Figure 1. Panoramic radiograph of the reconstructed mandibular by the particulate cancellous bone and marrow (PCBM) and custom-made Ti-mesh tray. Bone augmentation was performed to increase the height of the PCBM-reconstructed mandible to match that of the remaining native mandible. Figure 2. Ti-mesh tray used for reconstruction of alveolar ridge. Figure 3. Panoramic radiograph 6 months after the placement of dental implants.
Figure 4. Definitive prosthesis. (a) Occlusal view. (b) Lateral view. Figure 5. Images of cone-beam computerized tomography after 8 months from functional loading. (a) The site of first molar in the mandible. (b) The site of second molar in the mandible.

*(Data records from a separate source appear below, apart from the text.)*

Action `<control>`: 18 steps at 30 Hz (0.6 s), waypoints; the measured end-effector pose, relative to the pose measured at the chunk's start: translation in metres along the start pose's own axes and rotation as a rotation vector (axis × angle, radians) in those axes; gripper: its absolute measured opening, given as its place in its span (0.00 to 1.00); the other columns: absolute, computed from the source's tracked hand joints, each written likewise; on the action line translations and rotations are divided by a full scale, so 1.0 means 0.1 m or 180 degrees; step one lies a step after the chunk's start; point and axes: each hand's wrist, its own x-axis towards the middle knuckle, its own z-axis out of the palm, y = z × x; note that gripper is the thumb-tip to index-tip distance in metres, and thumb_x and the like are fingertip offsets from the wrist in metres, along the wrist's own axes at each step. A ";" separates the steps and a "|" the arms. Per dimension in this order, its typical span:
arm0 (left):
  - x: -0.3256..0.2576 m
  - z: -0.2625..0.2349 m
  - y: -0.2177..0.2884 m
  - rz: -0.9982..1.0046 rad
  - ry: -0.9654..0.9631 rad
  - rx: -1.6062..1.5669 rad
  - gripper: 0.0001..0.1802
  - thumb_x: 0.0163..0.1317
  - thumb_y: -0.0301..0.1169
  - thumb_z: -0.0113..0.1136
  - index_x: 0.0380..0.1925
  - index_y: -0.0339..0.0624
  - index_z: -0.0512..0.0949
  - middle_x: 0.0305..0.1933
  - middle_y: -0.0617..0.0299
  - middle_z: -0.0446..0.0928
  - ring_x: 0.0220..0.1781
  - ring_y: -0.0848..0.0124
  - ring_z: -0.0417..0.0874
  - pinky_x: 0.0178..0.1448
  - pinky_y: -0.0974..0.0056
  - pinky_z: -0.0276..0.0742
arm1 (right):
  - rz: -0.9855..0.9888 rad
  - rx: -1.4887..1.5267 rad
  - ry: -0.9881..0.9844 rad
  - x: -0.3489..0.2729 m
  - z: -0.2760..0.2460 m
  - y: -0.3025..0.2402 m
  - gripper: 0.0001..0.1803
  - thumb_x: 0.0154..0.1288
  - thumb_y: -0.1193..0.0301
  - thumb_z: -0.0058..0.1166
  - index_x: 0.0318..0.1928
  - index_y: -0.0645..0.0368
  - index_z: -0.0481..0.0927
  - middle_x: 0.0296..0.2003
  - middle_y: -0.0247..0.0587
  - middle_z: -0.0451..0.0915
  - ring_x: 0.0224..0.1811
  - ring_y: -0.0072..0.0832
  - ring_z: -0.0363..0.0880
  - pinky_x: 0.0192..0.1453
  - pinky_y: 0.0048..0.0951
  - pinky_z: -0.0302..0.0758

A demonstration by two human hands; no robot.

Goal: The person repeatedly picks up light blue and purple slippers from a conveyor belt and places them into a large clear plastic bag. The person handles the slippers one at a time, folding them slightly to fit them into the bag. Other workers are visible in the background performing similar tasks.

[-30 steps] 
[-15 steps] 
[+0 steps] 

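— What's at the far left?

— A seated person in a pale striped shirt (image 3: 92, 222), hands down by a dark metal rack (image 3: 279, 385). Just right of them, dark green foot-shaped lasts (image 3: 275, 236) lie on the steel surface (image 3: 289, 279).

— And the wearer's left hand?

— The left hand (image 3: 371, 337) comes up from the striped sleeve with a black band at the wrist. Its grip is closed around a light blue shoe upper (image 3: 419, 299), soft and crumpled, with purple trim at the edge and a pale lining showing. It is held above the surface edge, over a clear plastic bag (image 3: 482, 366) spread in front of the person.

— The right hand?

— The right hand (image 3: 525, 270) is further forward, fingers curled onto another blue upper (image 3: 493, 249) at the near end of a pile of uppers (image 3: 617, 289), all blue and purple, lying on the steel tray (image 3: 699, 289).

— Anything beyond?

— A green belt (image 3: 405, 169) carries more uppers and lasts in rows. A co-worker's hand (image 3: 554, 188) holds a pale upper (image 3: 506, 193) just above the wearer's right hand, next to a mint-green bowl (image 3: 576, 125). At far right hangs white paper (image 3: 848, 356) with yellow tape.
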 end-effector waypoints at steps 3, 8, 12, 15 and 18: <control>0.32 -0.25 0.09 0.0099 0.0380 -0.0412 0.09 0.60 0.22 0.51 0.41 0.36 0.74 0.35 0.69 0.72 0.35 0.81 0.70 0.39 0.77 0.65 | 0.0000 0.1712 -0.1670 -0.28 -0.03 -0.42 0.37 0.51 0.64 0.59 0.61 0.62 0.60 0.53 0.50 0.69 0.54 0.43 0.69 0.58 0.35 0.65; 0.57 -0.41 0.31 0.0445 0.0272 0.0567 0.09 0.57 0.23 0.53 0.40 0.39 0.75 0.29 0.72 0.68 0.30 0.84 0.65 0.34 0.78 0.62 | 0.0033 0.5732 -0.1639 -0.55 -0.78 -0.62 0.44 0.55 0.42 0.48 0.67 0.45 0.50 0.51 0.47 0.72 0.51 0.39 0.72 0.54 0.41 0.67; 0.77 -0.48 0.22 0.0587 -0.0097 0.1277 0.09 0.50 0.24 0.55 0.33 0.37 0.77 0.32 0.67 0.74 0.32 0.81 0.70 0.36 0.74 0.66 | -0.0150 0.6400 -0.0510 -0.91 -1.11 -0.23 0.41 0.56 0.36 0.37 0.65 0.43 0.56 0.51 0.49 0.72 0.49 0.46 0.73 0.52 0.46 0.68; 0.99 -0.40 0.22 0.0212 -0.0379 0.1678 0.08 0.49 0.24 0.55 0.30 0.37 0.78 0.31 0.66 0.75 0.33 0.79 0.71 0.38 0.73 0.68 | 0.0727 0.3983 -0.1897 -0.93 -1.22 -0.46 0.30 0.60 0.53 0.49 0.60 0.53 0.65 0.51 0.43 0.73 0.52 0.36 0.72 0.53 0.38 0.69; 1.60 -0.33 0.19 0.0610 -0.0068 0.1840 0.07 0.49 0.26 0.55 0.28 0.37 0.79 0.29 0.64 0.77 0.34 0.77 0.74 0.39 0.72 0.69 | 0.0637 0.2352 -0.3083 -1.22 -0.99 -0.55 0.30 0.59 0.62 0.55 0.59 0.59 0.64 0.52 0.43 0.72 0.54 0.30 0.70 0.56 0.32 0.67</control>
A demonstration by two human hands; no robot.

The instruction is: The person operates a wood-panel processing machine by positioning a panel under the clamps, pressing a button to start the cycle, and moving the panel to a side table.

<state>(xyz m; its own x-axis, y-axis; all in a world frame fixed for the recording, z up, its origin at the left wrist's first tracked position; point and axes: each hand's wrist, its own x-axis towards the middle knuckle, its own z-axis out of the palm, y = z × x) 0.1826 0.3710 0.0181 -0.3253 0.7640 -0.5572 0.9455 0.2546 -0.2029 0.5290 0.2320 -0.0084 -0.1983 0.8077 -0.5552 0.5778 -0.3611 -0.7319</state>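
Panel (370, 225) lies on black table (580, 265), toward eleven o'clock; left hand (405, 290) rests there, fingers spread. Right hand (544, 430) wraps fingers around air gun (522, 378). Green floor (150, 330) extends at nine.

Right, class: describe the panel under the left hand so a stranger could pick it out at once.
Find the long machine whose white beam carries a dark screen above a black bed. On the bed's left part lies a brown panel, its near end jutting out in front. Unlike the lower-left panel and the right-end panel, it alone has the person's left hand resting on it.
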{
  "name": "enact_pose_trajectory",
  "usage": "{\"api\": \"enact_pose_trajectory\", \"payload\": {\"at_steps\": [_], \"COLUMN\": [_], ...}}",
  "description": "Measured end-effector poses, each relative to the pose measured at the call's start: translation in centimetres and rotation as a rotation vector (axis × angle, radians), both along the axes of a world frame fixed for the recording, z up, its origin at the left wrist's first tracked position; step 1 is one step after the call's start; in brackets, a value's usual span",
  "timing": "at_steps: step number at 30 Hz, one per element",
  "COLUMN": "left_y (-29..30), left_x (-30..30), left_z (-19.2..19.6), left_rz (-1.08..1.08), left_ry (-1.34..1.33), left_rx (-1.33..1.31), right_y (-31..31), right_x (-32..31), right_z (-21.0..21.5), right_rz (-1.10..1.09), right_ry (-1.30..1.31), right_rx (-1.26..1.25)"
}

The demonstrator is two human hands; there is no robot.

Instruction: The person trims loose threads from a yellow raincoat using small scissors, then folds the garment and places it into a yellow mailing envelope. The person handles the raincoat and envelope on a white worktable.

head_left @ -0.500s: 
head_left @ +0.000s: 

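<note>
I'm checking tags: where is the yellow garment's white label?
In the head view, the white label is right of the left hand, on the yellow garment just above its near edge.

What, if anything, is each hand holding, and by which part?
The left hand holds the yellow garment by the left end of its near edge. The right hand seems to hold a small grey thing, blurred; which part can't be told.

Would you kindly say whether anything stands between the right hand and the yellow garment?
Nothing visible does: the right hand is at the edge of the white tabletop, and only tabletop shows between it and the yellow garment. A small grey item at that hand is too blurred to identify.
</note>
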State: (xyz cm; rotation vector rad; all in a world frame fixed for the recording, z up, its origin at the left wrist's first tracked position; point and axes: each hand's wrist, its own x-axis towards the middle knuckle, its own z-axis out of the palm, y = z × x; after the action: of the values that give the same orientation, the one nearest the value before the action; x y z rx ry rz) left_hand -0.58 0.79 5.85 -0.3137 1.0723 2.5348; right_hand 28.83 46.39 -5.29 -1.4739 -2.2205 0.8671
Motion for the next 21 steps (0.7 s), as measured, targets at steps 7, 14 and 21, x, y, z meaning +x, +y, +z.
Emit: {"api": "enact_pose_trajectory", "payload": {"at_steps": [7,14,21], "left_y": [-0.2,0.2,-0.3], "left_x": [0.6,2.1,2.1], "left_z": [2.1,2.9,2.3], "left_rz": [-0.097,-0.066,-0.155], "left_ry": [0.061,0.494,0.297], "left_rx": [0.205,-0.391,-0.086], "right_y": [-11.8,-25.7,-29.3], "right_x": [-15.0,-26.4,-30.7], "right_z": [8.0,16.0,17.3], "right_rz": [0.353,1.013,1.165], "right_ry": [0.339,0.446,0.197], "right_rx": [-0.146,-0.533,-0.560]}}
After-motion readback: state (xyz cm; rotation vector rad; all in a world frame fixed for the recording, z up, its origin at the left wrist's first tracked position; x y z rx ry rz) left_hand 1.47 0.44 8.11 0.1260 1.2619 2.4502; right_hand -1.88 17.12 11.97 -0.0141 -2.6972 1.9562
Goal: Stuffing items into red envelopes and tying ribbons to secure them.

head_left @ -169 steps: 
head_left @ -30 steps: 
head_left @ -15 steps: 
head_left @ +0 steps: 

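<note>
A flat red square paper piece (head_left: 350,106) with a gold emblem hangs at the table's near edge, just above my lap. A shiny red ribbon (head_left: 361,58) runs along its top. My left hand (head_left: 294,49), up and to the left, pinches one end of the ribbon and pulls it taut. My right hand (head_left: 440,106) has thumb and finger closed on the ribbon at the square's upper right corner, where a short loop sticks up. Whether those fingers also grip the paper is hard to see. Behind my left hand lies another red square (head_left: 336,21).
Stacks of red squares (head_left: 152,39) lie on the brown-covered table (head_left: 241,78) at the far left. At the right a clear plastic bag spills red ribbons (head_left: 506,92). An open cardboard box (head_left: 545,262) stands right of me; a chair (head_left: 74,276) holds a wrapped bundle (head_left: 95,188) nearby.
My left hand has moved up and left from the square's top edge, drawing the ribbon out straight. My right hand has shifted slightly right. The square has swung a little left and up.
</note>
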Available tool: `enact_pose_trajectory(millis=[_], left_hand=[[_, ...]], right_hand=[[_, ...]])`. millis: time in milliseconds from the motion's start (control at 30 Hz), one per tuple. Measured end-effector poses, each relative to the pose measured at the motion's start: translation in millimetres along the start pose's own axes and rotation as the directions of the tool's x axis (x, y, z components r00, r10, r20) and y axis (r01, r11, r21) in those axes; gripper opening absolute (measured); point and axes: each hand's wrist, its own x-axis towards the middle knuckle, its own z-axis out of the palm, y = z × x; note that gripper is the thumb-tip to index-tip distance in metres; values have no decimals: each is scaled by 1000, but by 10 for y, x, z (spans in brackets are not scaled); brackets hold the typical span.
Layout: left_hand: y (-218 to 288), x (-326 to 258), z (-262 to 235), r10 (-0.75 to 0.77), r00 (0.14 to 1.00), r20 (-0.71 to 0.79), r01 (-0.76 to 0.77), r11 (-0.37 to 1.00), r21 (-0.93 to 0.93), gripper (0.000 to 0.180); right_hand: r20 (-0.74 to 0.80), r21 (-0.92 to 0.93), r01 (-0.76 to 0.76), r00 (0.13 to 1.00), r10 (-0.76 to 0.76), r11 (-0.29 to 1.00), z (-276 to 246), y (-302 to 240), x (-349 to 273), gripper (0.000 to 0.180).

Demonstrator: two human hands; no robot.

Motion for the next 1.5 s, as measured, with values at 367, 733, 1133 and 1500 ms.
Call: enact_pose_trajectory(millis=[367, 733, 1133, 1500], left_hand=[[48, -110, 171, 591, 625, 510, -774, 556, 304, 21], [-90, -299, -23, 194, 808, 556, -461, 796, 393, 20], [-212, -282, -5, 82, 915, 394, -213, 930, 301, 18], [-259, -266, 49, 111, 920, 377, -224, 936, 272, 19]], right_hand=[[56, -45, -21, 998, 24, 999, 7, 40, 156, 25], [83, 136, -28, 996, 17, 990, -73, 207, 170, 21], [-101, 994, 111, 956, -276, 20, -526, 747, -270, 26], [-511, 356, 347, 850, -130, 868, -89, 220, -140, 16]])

Figure 4. Definitive prosthesis. (a) Occlusal view. (b) Lateral view. Figure 5. Images of cone-beam computerized tomography after 8 months from functional loading. (a) The site of first molar in the mandible. (b) The site of second molar in the mandible.
Discussion
The most common problem encountered with free fibula bone graft for prosthetic treatment is the insufficient bone height,4 which results in a gap between the bone margin and the occlusal plane, in particular in patients treated by partial resection of the mandible with residual dentition on the healthy side.5 If this problem remains unsolved, various troubles will occur in the occlusal reconstruction with dental implants such as inappropriate tooth contour and crown-root ratio, overloading, deficiency of rip support, and difficulty of brushing. Therefore, the bone augmentation for the optimal alveolar ridge is quite important. To reproduce the alveolar ridge with a complicated 3D form, the PCBM and custom-made Ti-mesh tray technique is effective from functional and esthetic points of view.6 Recently, some reports describe the good results of the double-barrel fibula technique for the mandibular reconstruction including occlusal reconstruction with dental implants.7–9 However, this surgical technique is complicated, and the indication is limited. Therefore, it is thought that it requires a great deal of skill to obtain the good result. On the other hand, although 2 surgeries are needed, our present technique is the combination with 2 basic conventional procedures. In our technique, it is important that the PCBM and Ti-mesh tray are covered by well-vascularized oral soft tissue to prevent them from being exposed to the oral cavity. Therefore, the cases that underwent resection of tumor including surrounding soft tissue without soft tissue and/or radiation therapy are sometimes inappropriate for the present technique. With regard to the management of peri-implant mucosa, we did not perform the free gingival graft. Traditionally, the sufficient keratinized gingiva has been recognized to maintain healthy gingival tissues and to prevent gingival recession. In particular, it has been believed that the success of implants is dependent on the ability of the mucosa to endow the appropriate biologic protective role between the oral environment and implants.10 However, controversy exists over the role of keratinized gingiva in the long-term success of implants.10 We thoroughly performed tooth blushing instruction instead. Therefore, plaque control is good in the oral cavity, and there is no inflammation in the peri-implant mucosa regardless of movable mucosa.
To the best of our knowledge, no cases of mandibular and occlusal reconstruction with fibula bone flap and PCBM with A custom-made Ti-mesh tray have previously been reported for patients with mandibular defect. This approach, we believe, offers advantages for occlusal reconstruction with dental implants.